Belongings from back home began to arrive. His mother received a steamer trunk that had once contained bits of family history, kimonos, pictures and other personal items. When the trunk arrived, the lock had been smashed and the contents were gone.

“It broke her heart,” he said.

He said his mother had a stroke while in the camp, and his father fell off a truck and broke his back, ruining his health for the rest of his life. Fuchigami said his family was destroyed financially and physically.

“My family was basically destroyed in Amache,” he said.

The family lived there from September 1942 to September 1945.

Documenting the ordeal

A simple question asked by a student in Bob Fuchigami’s class launched him on his quest to know more about Amache through adult eyes, rather than through the perspective of a young boy.

Around 1980, people of varying ethnic backgrounds began to ask him to give talks about his experience at Amache, and he did more research to find answers to their questions. The culmination of that work is now in his neat office, which contains maps, neatly rolled and stored, photographs gently placed into clear plastic sleeves, faded camp newspapers and rows of books on the internment of Japanese-Americans.

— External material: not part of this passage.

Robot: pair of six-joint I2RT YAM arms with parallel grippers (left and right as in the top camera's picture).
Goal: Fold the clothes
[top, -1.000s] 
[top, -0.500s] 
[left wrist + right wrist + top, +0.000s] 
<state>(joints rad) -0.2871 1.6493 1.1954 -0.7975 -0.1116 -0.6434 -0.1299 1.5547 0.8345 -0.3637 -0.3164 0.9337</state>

Through his studies, he has come to think of that era as a strange time in American history.

A report titled “Personal Justice Denied” documents the thinking and events that led to the internment of Japanese-Americans. The congressional report was a basis for legislation that provided compensation to those who spent time in the camps.

Each surviving internee received $20,000 in the early 1990s. Fuchigami said many had died by that time, meaning people like his parents, who lost everything, received nothing.

Liberated but lost

When Fuchigami left the camp, he moved with his family to Greeley.

“We had no place to return to,” he said. “We lost everything.”

Later came a stint in the Navy, and an excellent education, culminating with a doctorate in special education. Fuchigami has spent his life as a special-education teacher and helped create federal programs that benefit special kids. He believes education will prevent injustices like the internment of Japanese-Americans from ever happening again.

“We just knew that something was wrong,” he said. “Our government did something wrong, and we were powerless.”

This story ran in the April 6 edition of the High Timber Times and the Canyon Courier. The story became part of the series on area residents who survived the Depression.